Nestlé lowered its medium-term profit outlook today while outlining plans for a major cost-cutting drive as part of its new Chief Executive’s strategy to boost performance after a difficult period for the world’s biggest food company.
The Swiss firm’s share price has fallen more than 20% this year following a series of earnings and sales growth misses alongside several operational mishaps. Like many other consumer goods companies, Nestlé has struggled to restore sales volume growth after a prolonged period of price hikes led to consumers seeking cheaper alternatives to its range of well-known brands. Analysts have also suggested that Nestlé has cut its marketing and innovation budgets too deeply in recent years.
At a Capital Markets event today entitled ‘Accelerating Nestlé, Laurent Freixe revealed that the company was reducing its medium-term profit margin guidance to 17%, from the 17.5% to 18.5% target set by his predecessor Mark Schneider, who stepped down in the summer.

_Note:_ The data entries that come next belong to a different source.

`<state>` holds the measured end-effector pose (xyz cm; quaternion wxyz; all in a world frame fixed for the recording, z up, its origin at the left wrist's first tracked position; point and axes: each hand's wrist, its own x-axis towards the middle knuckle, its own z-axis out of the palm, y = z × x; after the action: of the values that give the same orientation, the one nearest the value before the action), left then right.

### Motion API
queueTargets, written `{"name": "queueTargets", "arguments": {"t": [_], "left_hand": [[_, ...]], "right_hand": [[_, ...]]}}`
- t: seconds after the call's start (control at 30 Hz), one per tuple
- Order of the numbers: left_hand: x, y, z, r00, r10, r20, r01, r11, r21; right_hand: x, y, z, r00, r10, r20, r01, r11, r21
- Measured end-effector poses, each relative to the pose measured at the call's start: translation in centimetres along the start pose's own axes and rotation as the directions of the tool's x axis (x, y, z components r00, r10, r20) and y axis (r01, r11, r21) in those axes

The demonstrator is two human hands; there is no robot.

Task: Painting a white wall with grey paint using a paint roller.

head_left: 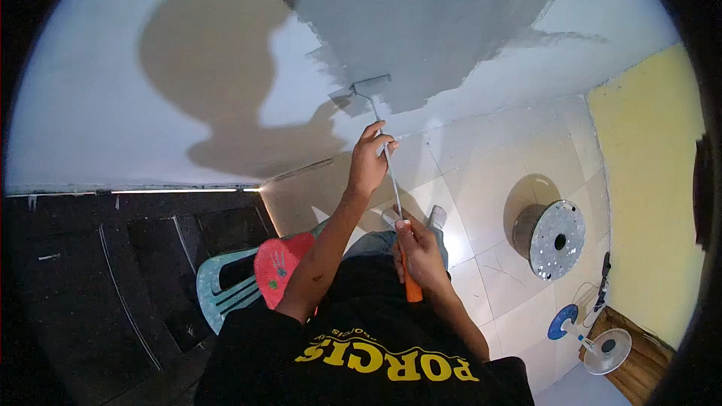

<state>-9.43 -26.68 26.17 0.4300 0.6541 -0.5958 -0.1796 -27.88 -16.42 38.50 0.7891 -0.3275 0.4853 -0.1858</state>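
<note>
My right hand [420, 254] grips the orange handle [413, 288] of a long paint roller, close in front of my black shirt. Further up, my left hand [372, 155] has its fingers around the roller's thin metal rod [393, 180]. The bent wire frame [366, 90] at the far end lies against a wall. Its sleeve is hard to tell from the paint behind it. A large grey painted patch [406, 22] with ragged edges spreads over the pale wall [101, 101], and the roller end is at its lower edge.
A green plastic chair [210, 287] with a red cloth [268, 270] stands at my left, near a dark panelled door [152, 270]. On the tiled floor [479, 180], right, stand a cable spool [544, 239] and what looks like a pedestal fan [606, 352]. A yellow wall [648, 180] bounds that side.
</note>
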Motion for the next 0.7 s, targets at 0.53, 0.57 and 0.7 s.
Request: {"name": "queueTargets", "arguments": {"t": [0.53,0.57,0.7], "left_hand": [[0.2,5.1,-2.4,0.996,-0.067,-0.064,0.055,0.983,-0.172],[0.4,6.2,-2.9,0.992,-0.033,-0.12,0.012,0.984,-0.179],[0.6,6.9,-3.6,0.99,0.01,-0.142,-0.036,0.982,-0.186]], "right_hand": [[-4.0,-1.1,1.7,0.999,-0.051,-0.005,0.05,0.989,-0.136],[-5.1,-2.2,2.0,0.999,-0.055,-0.001,0.054,0.988,-0.142],[-5.9,-2.2,2.0,0.996,-0.085,0.002,0.084,0.981,-0.173]]}}
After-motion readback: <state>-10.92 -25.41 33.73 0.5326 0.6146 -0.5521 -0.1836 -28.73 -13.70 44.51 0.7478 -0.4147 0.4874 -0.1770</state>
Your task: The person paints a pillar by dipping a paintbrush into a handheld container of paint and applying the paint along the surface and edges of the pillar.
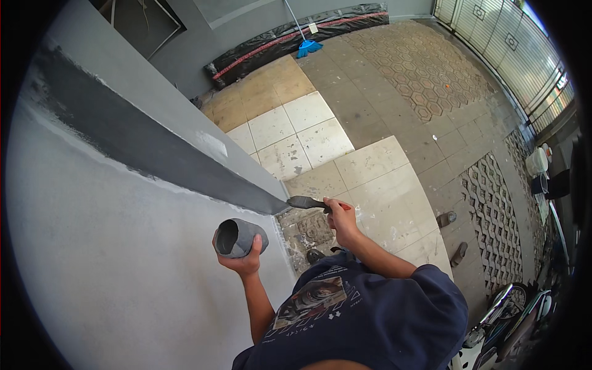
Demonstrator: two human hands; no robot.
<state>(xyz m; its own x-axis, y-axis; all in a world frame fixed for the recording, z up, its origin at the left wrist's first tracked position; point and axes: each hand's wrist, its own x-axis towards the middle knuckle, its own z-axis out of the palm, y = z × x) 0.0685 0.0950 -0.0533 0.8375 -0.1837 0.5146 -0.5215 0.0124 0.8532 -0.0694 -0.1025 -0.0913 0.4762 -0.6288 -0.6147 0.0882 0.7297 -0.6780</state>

The group also outlined its “action plan” to boost growth, including upping investment in advertising and marketing to 9% of sales by the end of 2025. Meanwhile, it is aiming to cut costs by SFr2.5bn (€2.7bn) by the end of 2027 to fund more investment in “winning brands and growth platforms, more focused innovation activities to drive greater impact, and systematically addressing underperformers”.
In addition, Nestlé announced the separation of its European bottled water division. This will become a standalone business under the leadership of Muriel Lienau, Head of Nestlé Waters Europe, as of 1 January. It will then explore “partnership opportunities” to enable Nestlé’s brands to “achieve their full potential”.
Freixe, a Nestlé veteran who took over in September, said: “Our action plan will also improve the way we operate, making us more efficient, responsive and agile. This will allow us to deliver value for all our stakeholders. I am confident that we can deliver superior, sustainable and profitable growth and gain market share, while transforming Nestlé for long-term success.”
Last month, Freixe announced an overhaul of the group’s senior leadership and operating structure. He also lowered Nestlé’s sales growth guidance for the year to about 2%, from the 3% forecast in July, as a result of persistent consumer weakness. The group today maintained its medium-term organic sales growth target of 4%, with it expecting to see an improvement from 2025.
NAM Implications:
- The key issue has been consumers switching to own label equivalent…
- …following the increase in size of brand premium caused by price hikes.
- The quick solution has to be cost-cutting in terms of redefining core and selling off resulting non-core.
- Meaning opportunities for rivals picking up discarded brands…
- …and increased competition from Nestlé’s core brands.